■ ACTIVITY
Apart from the images, every record below must be given again without alteration.

■ RECORDS TO USE

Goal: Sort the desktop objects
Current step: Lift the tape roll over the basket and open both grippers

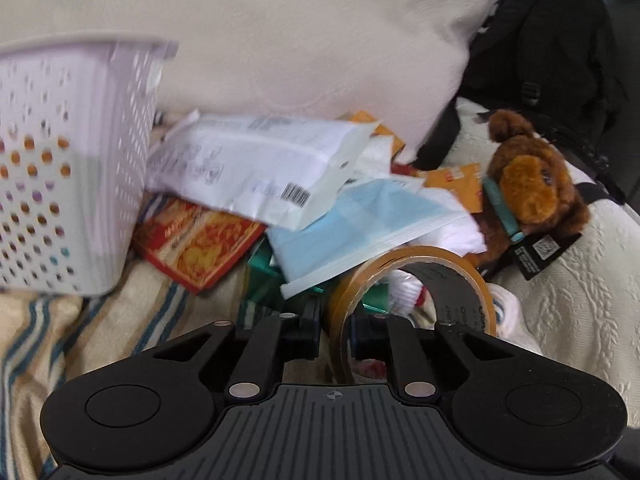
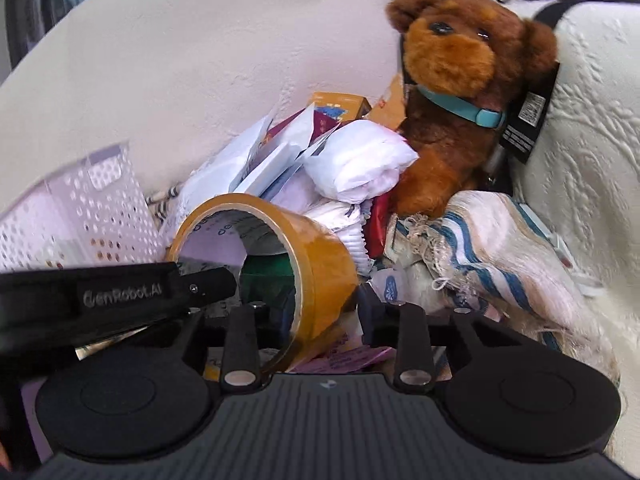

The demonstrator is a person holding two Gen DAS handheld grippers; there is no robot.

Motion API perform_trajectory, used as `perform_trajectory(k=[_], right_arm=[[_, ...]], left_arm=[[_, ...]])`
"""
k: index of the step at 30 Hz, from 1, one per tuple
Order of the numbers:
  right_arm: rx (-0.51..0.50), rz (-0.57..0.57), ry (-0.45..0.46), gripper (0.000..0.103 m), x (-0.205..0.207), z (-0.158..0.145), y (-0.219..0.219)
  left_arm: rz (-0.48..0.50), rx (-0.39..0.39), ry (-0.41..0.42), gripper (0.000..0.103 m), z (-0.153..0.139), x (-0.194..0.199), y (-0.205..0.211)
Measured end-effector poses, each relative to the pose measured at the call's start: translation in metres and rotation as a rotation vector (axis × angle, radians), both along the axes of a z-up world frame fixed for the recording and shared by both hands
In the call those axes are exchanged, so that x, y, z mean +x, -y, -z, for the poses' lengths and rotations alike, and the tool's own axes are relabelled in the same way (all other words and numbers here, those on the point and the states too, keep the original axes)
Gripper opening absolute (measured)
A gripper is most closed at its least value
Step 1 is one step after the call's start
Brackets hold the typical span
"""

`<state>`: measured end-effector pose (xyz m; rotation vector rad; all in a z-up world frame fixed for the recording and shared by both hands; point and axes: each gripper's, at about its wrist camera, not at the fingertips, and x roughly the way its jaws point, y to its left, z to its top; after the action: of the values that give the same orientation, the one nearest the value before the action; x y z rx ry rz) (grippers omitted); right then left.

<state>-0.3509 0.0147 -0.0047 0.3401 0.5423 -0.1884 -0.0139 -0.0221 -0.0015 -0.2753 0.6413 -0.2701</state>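
The left tool [image 1: 335,336] pinches the wall of the brown roll of packing tape [image 1: 416,292], one finger inside the ring. The right tool [image 2: 316,312] straddles the same roll [image 2: 276,252], jaws parted and seemingly clear of it, which looks like a handover above the bed's clutter. The lilac perforated plastic basket [image 1: 60,160] at left shows coloured items through its holes.

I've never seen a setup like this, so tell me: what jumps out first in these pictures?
The brown plush dog with a teal collar, propped at the right against white bedding. In front, a roll of brown packing tape sits between both grippers; the left gripper pinches its wall. A lilac perforated basket stands at the left beside a heap of paper packets.
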Motion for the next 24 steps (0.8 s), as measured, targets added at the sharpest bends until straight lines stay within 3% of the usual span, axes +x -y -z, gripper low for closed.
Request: perform_trajectory(k=[7, 12, 17, 24], right_arm=[[0.016, 0.054, -0.021, 0.034, -0.015, -0.004, -0.007], [0.012, 0.033, -0.059, 0.034, -0.028, -0.024, -0.014], [0.004, -0.046, -0.013, 0.034, -0.025, -0.077, -0.034], [-0.034, -0.163, 0.109, 0.034, -0.007, -0.154, -0.078]], left_arm=[[0.018, 0.03, -0.016, 0.01, -0.01, -0.013, 0.003], [0.015, 0.02, -0.045, 0.011, -0.029, -0.033, -0.006], [-0.034, -0.014, 0.001, 0.014, -0.084, -0.046, -0.035], [-0.128, 0.021, 0.126, 0.014, -0.168, -0.057, -0.082]])
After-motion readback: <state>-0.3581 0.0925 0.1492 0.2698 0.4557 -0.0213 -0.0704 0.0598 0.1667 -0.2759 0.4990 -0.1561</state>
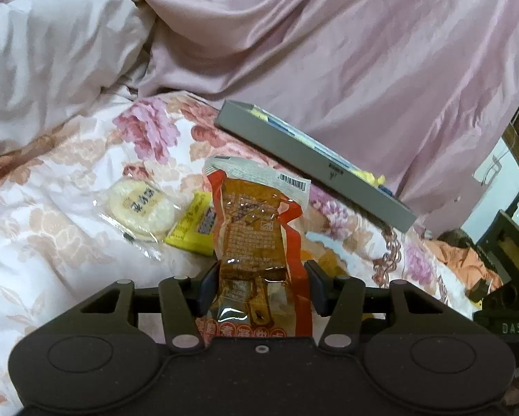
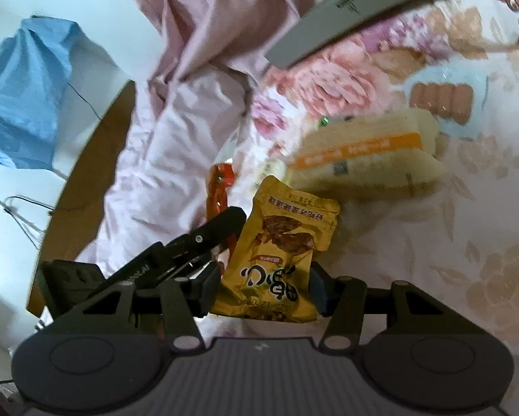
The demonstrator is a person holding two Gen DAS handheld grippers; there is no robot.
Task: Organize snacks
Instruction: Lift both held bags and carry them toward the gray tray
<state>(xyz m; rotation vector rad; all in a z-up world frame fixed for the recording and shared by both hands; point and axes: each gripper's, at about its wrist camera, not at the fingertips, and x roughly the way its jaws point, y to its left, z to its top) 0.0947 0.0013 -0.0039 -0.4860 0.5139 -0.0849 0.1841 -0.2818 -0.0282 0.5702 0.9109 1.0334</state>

■ REPLY TO THE TASK
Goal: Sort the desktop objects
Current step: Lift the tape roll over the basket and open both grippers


The demonstrator is a person holding two Gen DAS handheld grippers; there is no robot.

Motion API perform_trajectory, used as `perform_trajectory(k=[_], right_arm=[[_, ...]], left_arm=[[_, ...]])`
"""
k: index of the step at 30 Hz, from 1, one per tuple
Order of the numbers:
  right_arm: rx (-0.51..0.50), rz (-0.57..0.57), ry (-0.45..0.46), gripper (0.000..0.103 m), x (-0.205..0.207), z (-0.158..0.145), y (-0.219..0.219)
  left_arm: rz (-0.48..0.50), rx (-0.39..0.39), ry (-0.41..0.42), gripper (0.000..0.103 m), z (-0.153..0.139), x (-0.194..0.199), y (-0.205..0.211)
Measured end-effector poses, each relative to the pose measured at the call's start: translation in metres and rotation as a rotation vector (axis × angle, radians), both along the axes of a z-up world frame fixed for the recording and shared by both hands
In the call those axes are exchanged, so that x, y, z mean +x, -y, -z, for the poses' lengths and rotations alike, and the tool's own axes are relabelled in the same way (all other words and numbers here, those on the point and the states too, keep the original axes)
Gripper opening absolute (measured)
A gripper is most closed at its least value
Step 1 is one step after the call's start
Brackets hold the typical span
"""

`<state>`: measured end-effector pose (xyz m; rotation vector rad; all in a z-up world frame fixed for the recording and shared by both hands; point and axes: each gripper's, at about its wrist camera, not at the fingertips, and x roughly the way its jaws point, y to its left, z to its top; after the action: of the values that give the same orientation, the one nearest the value before the action; x y z rx ry rz) (grippers omitted); right then left.

<state>-0.3509 0.0147 -0.0047 0.3401 0.5423 -0.1884 -0.0139 -0.0221 -0.0015 -0.2753 0.6413 -0.2701</state>
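The left tool [image 1: 335,336] pinches the wall of the brown roll of packing tape [image 1: 416,292], one finger inside the ring. The right tool [image 2: 316,312] straddles the same roll [image 2: 276,252], jaws parted and seemingly clear of it, which looks like a handover above the bed's clutter. The lilac perforated plastic basket [image 1: 60,160] at left shows coloured items through its holes.

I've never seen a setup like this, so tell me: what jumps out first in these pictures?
The brown plush dog with a teal collar, propped at the right against white bedding. In front, a roll of brown packing tape sits between both grippers; the left gripper pinches its wall. A lilac perforated basket stands at the left beside a heap of paper packets.
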Motion for the next 24 steps (0.8 s), as measured, targets added at the sharpest bends until straight lines stay within 3% of the usual span, axes +x -y -z, gripper low for closed.
Request: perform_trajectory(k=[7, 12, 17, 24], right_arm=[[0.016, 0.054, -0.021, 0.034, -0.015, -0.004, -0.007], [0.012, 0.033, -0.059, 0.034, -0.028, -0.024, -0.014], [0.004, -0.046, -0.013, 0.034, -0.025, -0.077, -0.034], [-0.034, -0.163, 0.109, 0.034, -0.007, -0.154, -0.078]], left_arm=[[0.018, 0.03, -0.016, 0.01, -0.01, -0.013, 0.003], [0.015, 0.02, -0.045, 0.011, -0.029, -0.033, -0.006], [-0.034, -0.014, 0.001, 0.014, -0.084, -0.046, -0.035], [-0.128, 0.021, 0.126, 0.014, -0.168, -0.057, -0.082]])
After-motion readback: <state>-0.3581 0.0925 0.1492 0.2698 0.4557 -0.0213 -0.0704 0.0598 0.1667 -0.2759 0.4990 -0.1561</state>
The demonstrator is a person holding two Gen DAS handheld grippers; there is no robot.
Task: Organize snacks
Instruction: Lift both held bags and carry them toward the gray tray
<state>(xyz m; rotation vector rad; all in a z-up world frame fixed for the recording and shared by both hands; point and axes: each gripper's, at about its wrist camera, not at the fingertips, and x roughly the way its jaws point, y to its left, z to its top) 0.0947 0.0013 -0.0039 -0.4860 0.5139 -0.0849 0.1841 -0.2818 -0.0282 0.5702 0.9109 1.0334</state>

For this exercise, nothing more is required.